Using the data that follows, return exactly the lines from the one that contains "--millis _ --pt" through the one that contains "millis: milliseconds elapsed", ends included.

Provided records:

——

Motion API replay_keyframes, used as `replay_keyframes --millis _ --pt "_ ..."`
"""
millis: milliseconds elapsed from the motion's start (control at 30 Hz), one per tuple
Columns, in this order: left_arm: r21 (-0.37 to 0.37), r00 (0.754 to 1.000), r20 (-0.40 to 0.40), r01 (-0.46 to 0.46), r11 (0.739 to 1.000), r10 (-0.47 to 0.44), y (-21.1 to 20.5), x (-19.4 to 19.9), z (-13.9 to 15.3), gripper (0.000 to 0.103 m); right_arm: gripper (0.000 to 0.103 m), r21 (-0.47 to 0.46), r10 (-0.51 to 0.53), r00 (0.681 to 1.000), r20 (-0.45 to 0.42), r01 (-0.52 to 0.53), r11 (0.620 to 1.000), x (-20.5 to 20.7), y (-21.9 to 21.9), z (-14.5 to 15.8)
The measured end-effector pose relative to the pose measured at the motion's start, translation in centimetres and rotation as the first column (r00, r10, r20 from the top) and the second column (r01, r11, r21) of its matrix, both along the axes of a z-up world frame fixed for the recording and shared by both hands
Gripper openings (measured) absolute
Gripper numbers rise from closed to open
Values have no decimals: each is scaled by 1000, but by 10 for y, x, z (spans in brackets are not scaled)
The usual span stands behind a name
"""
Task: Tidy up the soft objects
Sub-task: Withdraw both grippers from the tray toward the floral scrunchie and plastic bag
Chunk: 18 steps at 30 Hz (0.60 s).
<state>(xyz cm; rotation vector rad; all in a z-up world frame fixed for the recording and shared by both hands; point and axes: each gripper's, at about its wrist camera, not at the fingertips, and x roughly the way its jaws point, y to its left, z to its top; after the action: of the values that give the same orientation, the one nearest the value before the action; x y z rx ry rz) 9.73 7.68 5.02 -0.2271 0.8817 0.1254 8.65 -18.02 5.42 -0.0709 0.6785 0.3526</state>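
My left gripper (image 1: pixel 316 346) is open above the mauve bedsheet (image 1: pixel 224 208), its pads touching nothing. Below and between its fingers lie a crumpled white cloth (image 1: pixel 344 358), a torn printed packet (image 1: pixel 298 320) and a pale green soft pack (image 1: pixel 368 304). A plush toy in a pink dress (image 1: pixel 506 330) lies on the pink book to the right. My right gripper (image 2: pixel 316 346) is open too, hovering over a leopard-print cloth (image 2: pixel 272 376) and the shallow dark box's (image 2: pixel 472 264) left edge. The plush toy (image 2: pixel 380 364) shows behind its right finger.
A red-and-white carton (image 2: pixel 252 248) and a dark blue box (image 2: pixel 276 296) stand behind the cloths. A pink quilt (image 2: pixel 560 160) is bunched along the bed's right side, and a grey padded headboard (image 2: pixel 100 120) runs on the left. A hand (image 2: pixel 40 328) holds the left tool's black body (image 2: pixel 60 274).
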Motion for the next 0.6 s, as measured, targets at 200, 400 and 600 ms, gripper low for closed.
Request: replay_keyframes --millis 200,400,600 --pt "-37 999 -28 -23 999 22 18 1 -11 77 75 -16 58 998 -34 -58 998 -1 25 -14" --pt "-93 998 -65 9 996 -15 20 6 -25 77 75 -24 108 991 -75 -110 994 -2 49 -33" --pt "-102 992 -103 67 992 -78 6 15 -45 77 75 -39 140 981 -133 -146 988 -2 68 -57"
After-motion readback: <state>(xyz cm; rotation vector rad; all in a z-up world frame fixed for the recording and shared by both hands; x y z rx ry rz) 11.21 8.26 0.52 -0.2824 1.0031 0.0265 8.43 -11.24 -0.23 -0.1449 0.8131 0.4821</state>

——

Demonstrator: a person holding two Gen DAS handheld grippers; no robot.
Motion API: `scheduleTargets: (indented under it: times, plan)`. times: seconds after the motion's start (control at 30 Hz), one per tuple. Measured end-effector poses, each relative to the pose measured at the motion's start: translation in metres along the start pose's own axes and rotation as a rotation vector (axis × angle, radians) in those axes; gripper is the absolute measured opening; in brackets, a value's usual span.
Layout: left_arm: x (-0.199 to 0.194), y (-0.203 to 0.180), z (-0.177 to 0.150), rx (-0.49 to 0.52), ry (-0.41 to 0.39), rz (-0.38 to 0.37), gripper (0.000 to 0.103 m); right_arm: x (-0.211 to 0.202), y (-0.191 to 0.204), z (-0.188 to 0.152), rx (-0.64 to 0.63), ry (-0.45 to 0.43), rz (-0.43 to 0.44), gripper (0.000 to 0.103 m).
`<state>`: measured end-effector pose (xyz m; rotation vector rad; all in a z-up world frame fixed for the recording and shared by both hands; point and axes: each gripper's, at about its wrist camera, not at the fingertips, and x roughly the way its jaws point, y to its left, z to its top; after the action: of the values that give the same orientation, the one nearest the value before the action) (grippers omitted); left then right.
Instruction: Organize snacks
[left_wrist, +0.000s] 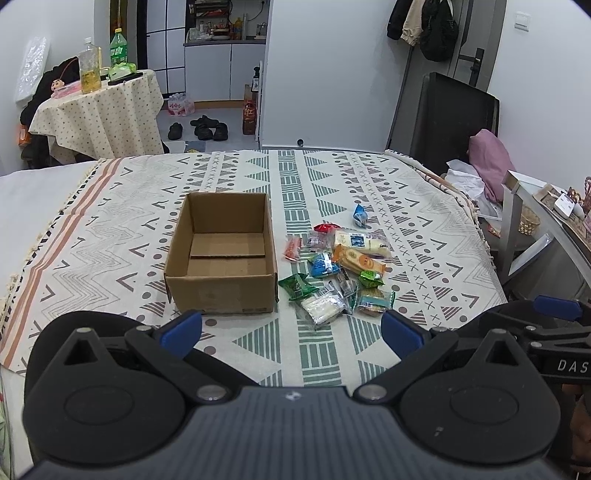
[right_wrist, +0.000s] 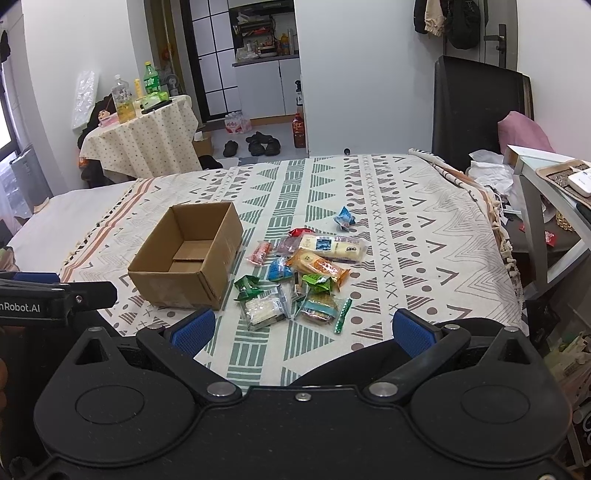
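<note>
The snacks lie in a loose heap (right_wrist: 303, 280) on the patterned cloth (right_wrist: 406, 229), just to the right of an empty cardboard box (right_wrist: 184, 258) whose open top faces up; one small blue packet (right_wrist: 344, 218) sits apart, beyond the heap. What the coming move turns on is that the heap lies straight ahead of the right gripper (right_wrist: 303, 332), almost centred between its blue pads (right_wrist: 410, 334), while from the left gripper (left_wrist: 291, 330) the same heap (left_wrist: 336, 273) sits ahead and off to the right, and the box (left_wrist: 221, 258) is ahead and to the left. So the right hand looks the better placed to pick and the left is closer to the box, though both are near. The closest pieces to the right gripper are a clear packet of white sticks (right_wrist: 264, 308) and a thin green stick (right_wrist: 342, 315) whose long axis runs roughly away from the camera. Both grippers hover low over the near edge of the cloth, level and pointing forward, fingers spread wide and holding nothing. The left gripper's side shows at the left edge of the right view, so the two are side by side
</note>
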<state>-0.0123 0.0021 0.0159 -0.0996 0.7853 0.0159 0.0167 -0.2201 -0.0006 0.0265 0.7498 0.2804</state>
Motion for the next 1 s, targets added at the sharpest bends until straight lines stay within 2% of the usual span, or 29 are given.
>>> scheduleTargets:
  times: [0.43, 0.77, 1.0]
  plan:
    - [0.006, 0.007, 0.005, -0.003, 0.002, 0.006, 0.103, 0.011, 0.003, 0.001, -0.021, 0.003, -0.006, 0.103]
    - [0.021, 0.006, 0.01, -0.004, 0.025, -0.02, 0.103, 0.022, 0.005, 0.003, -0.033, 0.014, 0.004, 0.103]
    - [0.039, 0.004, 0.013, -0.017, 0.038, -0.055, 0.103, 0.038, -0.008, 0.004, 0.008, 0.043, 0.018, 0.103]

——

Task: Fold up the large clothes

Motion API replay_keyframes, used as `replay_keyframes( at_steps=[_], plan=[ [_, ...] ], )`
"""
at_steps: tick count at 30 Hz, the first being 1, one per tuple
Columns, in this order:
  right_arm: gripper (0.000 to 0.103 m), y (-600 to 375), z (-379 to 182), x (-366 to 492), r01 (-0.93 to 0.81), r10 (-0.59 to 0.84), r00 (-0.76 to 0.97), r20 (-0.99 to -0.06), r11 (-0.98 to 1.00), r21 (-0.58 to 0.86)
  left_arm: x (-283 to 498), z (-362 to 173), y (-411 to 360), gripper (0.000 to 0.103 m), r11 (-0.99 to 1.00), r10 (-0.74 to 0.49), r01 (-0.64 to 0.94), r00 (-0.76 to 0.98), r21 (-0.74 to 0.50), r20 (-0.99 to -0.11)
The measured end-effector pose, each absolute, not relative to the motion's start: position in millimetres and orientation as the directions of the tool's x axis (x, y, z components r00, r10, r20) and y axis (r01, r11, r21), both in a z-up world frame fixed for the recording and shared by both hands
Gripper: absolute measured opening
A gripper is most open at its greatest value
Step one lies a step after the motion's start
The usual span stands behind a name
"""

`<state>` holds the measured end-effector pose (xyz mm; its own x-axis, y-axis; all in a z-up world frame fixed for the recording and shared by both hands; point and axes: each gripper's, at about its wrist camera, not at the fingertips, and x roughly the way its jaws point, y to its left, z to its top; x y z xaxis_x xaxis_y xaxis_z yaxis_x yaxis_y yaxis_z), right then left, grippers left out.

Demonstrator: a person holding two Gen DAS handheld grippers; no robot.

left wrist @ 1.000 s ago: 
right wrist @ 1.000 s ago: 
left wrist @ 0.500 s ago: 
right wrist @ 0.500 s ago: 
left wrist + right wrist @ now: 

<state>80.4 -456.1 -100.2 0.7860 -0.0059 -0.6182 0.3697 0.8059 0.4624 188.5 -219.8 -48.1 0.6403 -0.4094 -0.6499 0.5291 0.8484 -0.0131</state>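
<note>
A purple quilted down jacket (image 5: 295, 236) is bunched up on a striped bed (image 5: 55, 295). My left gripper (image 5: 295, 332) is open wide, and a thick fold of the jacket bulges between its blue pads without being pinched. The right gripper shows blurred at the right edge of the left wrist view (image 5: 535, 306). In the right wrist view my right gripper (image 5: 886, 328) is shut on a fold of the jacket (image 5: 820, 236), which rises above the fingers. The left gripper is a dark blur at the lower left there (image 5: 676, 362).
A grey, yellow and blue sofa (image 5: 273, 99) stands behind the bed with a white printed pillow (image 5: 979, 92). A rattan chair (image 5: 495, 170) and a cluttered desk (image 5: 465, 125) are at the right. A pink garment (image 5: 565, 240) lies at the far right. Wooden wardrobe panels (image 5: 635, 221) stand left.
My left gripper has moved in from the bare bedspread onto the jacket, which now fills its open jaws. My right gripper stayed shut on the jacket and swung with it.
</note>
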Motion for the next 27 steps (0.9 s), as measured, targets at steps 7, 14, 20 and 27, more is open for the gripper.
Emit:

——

Written answer:
Motion API replay_keyframes, used as `replay_keyframes --millis _ --pt "_ ..."`
"""
millis: milliseconds elapsed from the motion's start (control at 30 Hz), one per tuple

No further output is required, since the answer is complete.